Face à une situation précaire au Mali, le Quai d’Orsay recommande aux Français de partir « dès que possible par les vols commerciaux disponibles ». Cet appel intervient quatre jours après l’offensive djihadiste qui a coûté la vie au ministre malien de la Défense.
La France a explicitement appelé ce mercredi 29 avril, ses ressortissants à quitter temporairement le Mali.
Dans une mise à jour de ses « conseils aux voyageurs », le ministère des Affaires étrangères juge la situation « extrêmement volatile » et demande de partir par les vols commerciaux encore disponibles. Pour ceux qui restent, ils doivent rester chez eux, limiter les déplacements et maintenir un contact régulier avec leurs proches.
Cette recommandation fait suite aux attaques coordonnées du samedi 25 avril.
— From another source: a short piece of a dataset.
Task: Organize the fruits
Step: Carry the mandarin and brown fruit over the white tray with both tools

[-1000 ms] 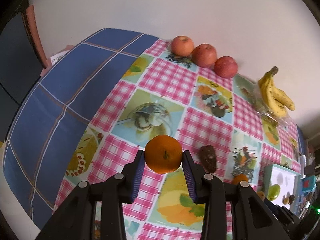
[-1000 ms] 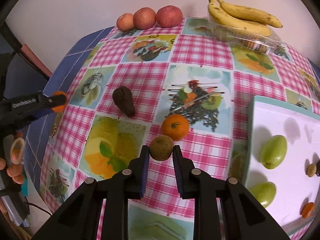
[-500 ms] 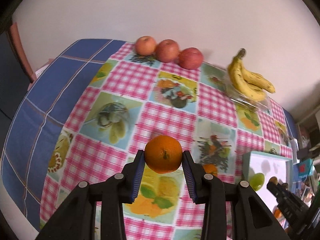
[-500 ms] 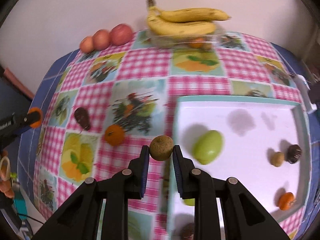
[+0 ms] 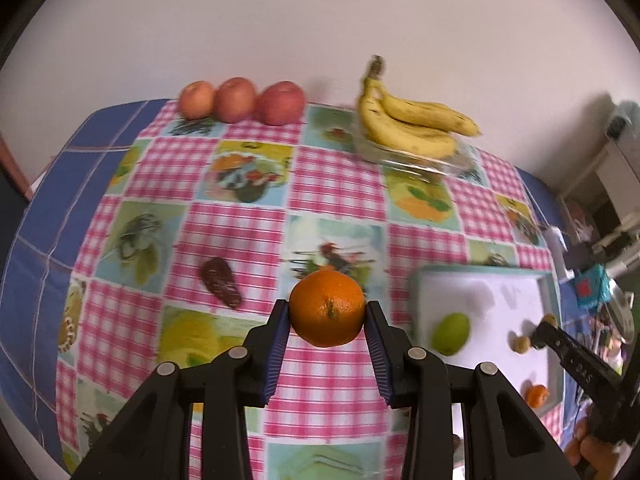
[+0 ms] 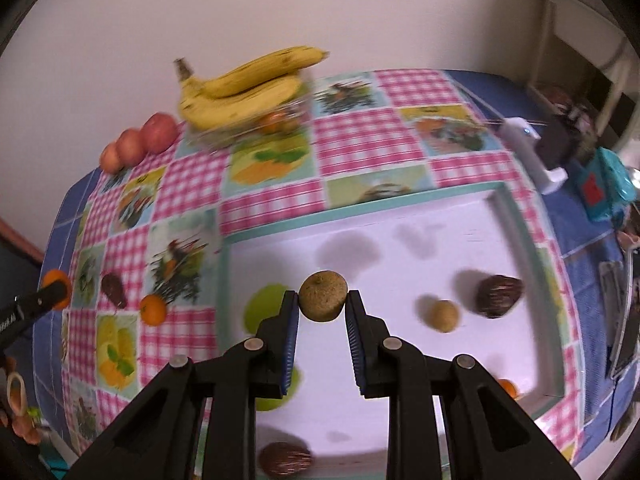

Le Groupe de soutien de l’islam et des musulmans (GSIM ou JNIM), allié aux rebelles du Front de libération de l’Azawad (FLA), a frappé simultanément plusieurs villes dont Bamako, Kati et Kidal. Le général Sadio Camara, ministre de la Défense, a été tué dans un attentat à la voiture piégée selon les informations officielles.
Le général Assimi Goïta, Chef de la junte au pouvoir au Mali, s’est adressé ce mardi 28 avril à la nation après plusieurs jours de silence. Dans son message, il a rassuré la population malienne que la « situation est maîtrisée ». Le FLA de son côté, informe l’AFP ce 29 avril 2026 que Kidal est sous leur contrôle et qu’il compte «libérer» Gao, Tombouctou et Menaka. Le JNIM a également annoncé la reprise des combats avec l’armée malienne et invite la population à se mettre à l’abri sous peine d’être prise pour cible.
Le Canada recommande aussi à ses citoyens de partir. Les États-Unis exhortent les leurs à se mettre à l’abri et éviter l’aéroport Modibo Keïta de Bamako.
Plusieurs pays dont la Russie, les États-Unis, le Bénin et les organisations internationales comme l’UA et l’ONU avaient déjà condamné les attaques. La France a réagi le 27 avril, trois jours après les faits, exprimant « sa préoccupation et sa solidarité ».